Got this one when I was about 25. I sold it, but I do have an Alpina now and I'm 32. I'm sure I will own another FC.


----------



## Michael D. Swaine

I will move the average up a bit. I am 61 and own a FC710MC4H4 with the in-house movement. A superb watch. Here's a wrist shot.


----------



## Vincent Chen

I'm 21 and wearing Classic Series
really love this piece


----------



## Sergy

I am 48. Here is my FC Moon Timer.


----------



## lucielax

I am 25. Here is my brand new FC watch


----------



## Roma315

27 years old


----------



## Red hot chili

Hello,

I am 46, and this my FC´s


----------



## RBrylawski

I'll help us more "mature" members out.......57 years old here and here's my first FC the 710 in stainless steel:


----------



## Clarkbars2347

I'm 31 and have one FC watch, a Junior automatic.


----------



## Steve260

Just received my first FC - a FC-710MC4H6. The Classic is such a beautiful design! Wearing it today for the first time, so I will see how accurate it turns out to be over the next couple of days. The deployant buckle is nice, but the strap is just a little long. It fits my 7" - 7.25" wrist on the tightest setting. Got it through Amazon - for the price, it's a tremendous value!

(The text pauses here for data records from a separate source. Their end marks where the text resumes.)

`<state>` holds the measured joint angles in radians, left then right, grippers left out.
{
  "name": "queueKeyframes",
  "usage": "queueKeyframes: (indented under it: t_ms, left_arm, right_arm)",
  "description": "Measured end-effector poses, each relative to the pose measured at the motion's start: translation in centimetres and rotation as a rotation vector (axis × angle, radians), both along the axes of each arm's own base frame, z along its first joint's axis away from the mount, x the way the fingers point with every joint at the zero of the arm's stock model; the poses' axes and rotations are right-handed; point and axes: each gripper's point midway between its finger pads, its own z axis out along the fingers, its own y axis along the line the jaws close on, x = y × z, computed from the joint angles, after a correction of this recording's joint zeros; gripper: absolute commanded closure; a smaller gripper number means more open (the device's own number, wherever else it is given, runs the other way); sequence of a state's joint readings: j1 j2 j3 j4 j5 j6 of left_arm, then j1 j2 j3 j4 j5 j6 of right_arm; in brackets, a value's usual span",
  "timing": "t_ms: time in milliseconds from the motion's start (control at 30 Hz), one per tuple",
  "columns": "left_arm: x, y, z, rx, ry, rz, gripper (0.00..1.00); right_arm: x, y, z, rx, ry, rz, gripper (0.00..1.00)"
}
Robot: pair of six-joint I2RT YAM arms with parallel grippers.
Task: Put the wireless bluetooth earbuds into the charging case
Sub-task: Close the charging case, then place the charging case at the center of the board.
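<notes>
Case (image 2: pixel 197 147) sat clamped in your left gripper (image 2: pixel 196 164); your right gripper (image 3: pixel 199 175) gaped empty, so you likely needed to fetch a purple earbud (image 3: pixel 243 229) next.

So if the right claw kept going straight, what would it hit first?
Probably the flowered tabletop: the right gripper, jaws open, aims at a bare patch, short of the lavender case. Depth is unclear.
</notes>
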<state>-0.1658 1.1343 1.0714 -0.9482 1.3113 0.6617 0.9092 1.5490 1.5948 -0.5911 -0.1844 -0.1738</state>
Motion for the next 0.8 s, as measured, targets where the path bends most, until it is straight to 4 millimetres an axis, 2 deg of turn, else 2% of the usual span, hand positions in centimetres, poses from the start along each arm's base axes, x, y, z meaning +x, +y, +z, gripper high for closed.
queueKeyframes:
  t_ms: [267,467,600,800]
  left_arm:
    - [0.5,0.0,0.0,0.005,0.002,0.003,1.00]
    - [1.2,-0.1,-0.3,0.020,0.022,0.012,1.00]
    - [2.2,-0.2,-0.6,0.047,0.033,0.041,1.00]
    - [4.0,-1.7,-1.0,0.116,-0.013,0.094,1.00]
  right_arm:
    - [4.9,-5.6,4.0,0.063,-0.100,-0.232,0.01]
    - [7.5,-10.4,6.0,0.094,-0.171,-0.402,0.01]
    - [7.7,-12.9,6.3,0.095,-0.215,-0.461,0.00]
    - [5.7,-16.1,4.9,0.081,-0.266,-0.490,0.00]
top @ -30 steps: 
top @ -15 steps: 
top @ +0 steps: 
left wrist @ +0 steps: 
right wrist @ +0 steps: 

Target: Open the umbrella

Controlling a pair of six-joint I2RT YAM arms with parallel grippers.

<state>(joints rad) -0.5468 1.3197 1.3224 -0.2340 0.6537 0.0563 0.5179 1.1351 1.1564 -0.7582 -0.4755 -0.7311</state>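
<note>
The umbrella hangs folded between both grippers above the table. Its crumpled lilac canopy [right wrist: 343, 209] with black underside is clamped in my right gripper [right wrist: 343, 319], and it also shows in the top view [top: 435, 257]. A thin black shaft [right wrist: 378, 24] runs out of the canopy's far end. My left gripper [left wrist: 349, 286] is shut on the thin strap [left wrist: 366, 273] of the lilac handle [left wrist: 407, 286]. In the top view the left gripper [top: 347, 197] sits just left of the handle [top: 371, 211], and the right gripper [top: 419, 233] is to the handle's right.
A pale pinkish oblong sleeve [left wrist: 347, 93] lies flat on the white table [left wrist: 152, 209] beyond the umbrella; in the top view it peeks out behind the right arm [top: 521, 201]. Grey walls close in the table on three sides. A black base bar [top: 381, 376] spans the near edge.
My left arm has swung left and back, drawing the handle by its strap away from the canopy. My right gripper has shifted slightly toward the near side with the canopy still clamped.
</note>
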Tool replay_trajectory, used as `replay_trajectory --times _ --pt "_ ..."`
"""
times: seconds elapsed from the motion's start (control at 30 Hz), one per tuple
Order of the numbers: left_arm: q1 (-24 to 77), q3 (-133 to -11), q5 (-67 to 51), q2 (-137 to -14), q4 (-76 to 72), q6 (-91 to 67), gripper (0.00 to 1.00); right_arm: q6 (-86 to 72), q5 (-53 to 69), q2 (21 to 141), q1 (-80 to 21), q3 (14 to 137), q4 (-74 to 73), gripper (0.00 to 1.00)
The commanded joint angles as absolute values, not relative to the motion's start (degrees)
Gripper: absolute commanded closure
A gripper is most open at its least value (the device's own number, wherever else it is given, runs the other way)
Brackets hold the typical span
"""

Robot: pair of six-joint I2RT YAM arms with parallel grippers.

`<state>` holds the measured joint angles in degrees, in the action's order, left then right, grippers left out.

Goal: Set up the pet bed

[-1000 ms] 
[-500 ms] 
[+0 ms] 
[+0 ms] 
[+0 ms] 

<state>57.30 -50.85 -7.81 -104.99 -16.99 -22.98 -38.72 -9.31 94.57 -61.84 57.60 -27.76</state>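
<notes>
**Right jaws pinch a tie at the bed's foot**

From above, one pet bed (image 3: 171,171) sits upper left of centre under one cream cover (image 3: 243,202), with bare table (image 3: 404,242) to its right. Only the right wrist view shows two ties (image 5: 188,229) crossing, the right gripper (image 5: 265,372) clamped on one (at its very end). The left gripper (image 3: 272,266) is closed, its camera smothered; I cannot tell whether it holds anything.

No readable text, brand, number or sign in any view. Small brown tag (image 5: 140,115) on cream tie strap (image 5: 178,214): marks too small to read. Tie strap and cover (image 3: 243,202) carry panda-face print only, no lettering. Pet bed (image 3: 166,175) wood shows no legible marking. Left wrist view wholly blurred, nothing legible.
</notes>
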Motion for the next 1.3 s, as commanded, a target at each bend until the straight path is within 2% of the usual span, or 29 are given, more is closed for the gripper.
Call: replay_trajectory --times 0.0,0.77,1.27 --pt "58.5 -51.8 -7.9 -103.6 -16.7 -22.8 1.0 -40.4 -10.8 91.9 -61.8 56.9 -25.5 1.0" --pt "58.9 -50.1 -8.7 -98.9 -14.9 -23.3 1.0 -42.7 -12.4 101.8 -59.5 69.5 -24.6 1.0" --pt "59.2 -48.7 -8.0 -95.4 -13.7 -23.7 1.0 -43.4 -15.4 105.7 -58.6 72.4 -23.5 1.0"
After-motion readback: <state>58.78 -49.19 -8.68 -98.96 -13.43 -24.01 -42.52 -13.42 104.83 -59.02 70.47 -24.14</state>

I will probably edge the average up a little here - I am 55, and have been somewhat addicted to wristwatches for about 20 years!

Steve


----------



## RBrylawski

Steve260 said:


> Just received my first FC - a FC-710MC4H6. The Classic is such a beautiful design! Wearing it today for the first time, so I will see how accurate it turns out to be over the next couple of days. The deployant buckle is nice, but the strap is just a little long. It fits my 7" - 7.25" wrist on the tightest setting. Got it through Amazon - for the price, it's a tremendous value!
> 
> I will probably edge the average up a little here - I am 55, and have been somewhat addicted to wristwatches for about 20 years!
> 
> Steve


Welcome to the FC-710 Club Steve!! It's a beautiful watch and looks like it costs a LOT more than it does. Plus, the in-house movement and gold rotor are quite beautifully done. I've had mine for almost 3 weeks now. It's keeping very accurate time. I do have it on a watch winder when not wearing it. FC recommends 650 TPD/Bi-Directional. I didn't much care for the crococalf band and the deployment clasp was kind of clunky and didn't sit flat on my wrist. So, I replaced the band with a real Alligator band with pin-buckle closure. I usually don't like deployments at all. Otherwise, the watch is an amazing value and is [IMHO] simply beautiful.

Wear yours in great health!


----------



## elliotgb

I am 59 and just got the Silver Runabout with the day/date/moondial and wear it when I don't have one of my Tissots in action.


----------